A pesquisadora Tatiana Portella, do InfoGripe, explica que o estado apresenta uma estabilização nos casos, mas com incidência ainda elevada. “No estado do Rio de Janeiro a gente já observa uma estabilização dos casos de Síndrome Respiratória Aguda Grave. Porém, esses casos ainda estão em um nível alto de incidência nas últimas semanas. Por isso, classificamos o estado como uma região de alerta para casos de Síndrome Respiratória Aguda Grave”, afirmou.

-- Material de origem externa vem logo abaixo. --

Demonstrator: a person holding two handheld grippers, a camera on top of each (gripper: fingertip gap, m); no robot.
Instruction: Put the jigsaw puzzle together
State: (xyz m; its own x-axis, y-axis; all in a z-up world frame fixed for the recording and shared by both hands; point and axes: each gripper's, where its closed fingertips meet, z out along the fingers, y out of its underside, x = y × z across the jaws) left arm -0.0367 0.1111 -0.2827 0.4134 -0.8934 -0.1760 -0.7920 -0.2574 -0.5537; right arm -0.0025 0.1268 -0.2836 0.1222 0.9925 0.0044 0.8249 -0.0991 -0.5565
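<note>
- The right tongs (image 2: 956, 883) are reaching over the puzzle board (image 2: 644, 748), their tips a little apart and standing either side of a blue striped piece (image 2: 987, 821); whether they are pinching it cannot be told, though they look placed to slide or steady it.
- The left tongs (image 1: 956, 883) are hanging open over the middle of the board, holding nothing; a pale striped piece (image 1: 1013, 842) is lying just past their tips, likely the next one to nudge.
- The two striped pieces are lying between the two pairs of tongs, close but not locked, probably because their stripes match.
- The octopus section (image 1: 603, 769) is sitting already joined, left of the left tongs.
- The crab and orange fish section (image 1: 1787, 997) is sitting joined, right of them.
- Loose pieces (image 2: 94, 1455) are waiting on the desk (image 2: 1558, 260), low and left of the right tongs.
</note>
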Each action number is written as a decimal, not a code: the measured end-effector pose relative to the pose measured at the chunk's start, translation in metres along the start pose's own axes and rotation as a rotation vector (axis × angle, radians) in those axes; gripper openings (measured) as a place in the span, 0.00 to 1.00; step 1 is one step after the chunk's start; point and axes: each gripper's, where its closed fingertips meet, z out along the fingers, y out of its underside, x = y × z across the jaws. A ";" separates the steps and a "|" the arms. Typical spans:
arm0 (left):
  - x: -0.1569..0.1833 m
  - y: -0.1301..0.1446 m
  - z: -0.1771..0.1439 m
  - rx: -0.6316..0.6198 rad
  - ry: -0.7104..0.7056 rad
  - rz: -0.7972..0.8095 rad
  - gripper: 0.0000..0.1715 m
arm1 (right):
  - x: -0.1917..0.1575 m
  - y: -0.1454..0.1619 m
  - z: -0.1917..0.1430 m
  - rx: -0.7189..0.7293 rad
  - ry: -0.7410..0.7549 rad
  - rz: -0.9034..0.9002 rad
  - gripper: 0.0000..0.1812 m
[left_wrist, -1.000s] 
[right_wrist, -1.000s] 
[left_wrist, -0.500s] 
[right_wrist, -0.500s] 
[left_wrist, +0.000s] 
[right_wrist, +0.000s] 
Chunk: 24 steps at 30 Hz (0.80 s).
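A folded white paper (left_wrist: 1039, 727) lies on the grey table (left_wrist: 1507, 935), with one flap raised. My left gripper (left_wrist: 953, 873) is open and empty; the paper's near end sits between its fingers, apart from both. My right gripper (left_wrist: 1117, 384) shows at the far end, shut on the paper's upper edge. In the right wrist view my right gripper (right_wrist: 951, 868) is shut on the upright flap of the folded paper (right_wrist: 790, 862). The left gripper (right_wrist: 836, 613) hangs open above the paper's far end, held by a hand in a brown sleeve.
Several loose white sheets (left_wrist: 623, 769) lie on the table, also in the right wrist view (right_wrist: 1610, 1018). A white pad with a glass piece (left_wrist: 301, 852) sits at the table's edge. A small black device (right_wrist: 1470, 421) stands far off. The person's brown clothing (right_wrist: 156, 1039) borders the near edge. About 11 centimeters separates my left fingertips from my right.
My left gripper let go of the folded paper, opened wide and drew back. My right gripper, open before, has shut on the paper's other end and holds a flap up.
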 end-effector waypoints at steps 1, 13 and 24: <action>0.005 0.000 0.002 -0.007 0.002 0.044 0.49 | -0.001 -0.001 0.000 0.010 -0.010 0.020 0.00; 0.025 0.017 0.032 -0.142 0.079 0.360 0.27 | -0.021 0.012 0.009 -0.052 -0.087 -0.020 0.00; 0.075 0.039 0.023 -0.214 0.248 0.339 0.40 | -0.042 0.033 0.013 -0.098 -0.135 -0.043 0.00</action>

Influenza se mantém como principal causa entre adultos
Segundo levantamento da Fiocruz, a influenza continua sendo a principal causa de internações por SRAG entre jovens, adultos e idosos. Entre crianças de até quatro anos, o vírus sincicial respiratório permanece como o principal responsável pelos casos graves. Nas últimas quatro semanas epidemiológicas, o VSR respondeu por 55,9% dos casos positivos para vírus respiratórios, seguido pelo rinovírus (23,3%), Influenza A (12,7%), Influenza B (8,4%) e Covid-19 (2,2%).
Em relação à mortalidade, a Influenza A é a principal causa de mortes por SRAG no país, representando 33,1% dos óbitos nas últimas semanas epidemiológicas. Desde o início do ano, o Brasil já notificou 109.347 casos da síndrome.